RGS4 controls Gαi3-mediated regulation of Bcl-2 phosphorylation on TGN38-containing intracellular membranes

Abstract

Intracellular pools of the heterotrimeric G-protein alpha-subunit, Gαi3, has been shown to promote growth factor signaling, while at the same time inhibiting the activation of JNK and autophagic signaling following nutrient starvation. The precise molecular mechanisms linking Gαi3 to both stress and growth factor signaling remain poorly understood. Importantly, JNK-mediated phosphorylation of Bcl-2 was shown to activate autophagic signaling following nutrient deprivation. Our data shows that activated Gαi3 decreases Bcl-2 phosphorylation, whereas biochemical inhibitors of Gαi3, such as RGS4 and AGS3, markedly increase the levels of phosphorylated Bcl-2. Manipulation of the palmitoylation status and intracellular localization of RGS4 suggests that Gαi3 modulates phosphorylated Bcl-2 levels and autophagic signaling from discreet TGN38-labelled vesicle pools.

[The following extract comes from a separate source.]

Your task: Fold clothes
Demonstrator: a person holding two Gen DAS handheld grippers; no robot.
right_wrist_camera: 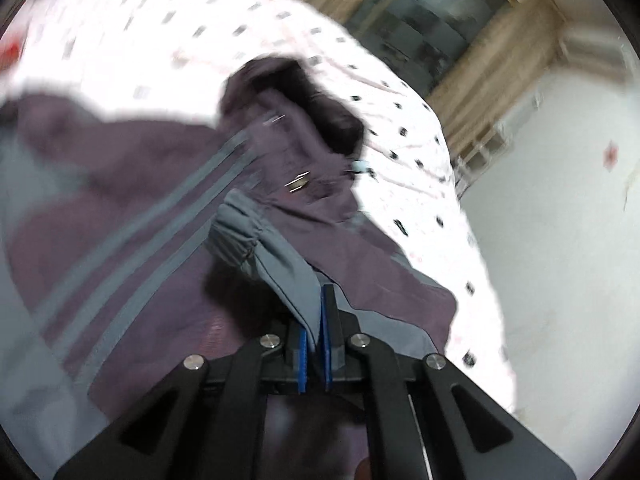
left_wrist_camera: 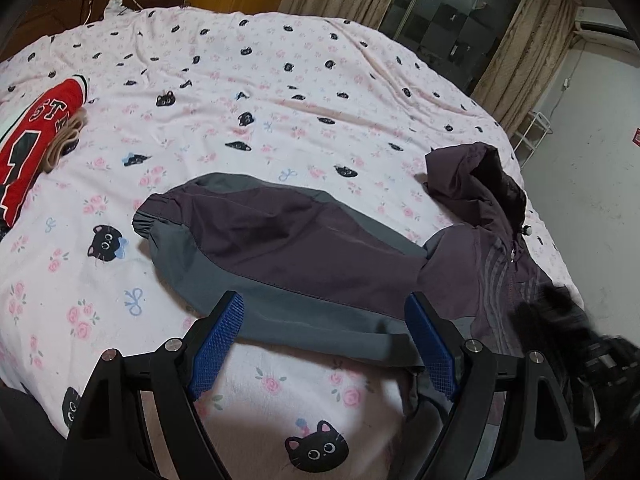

Consistent with an important role for these molecules in normal tissue responses to nutrient-deprivation, increased Gαi signaling within nutrient-starved adrenal glands from RGS4-KO mice resulted in a dramatic abrogation of autophagic flux, compared to wild type tissues. Together, these data suggest that the activity of Gαi3 and RGS4 from discreet TGN38-labelled vesicle pools are critical regulators of autophagic signaling via their ability to modulate phosphorylation of Bcl-2.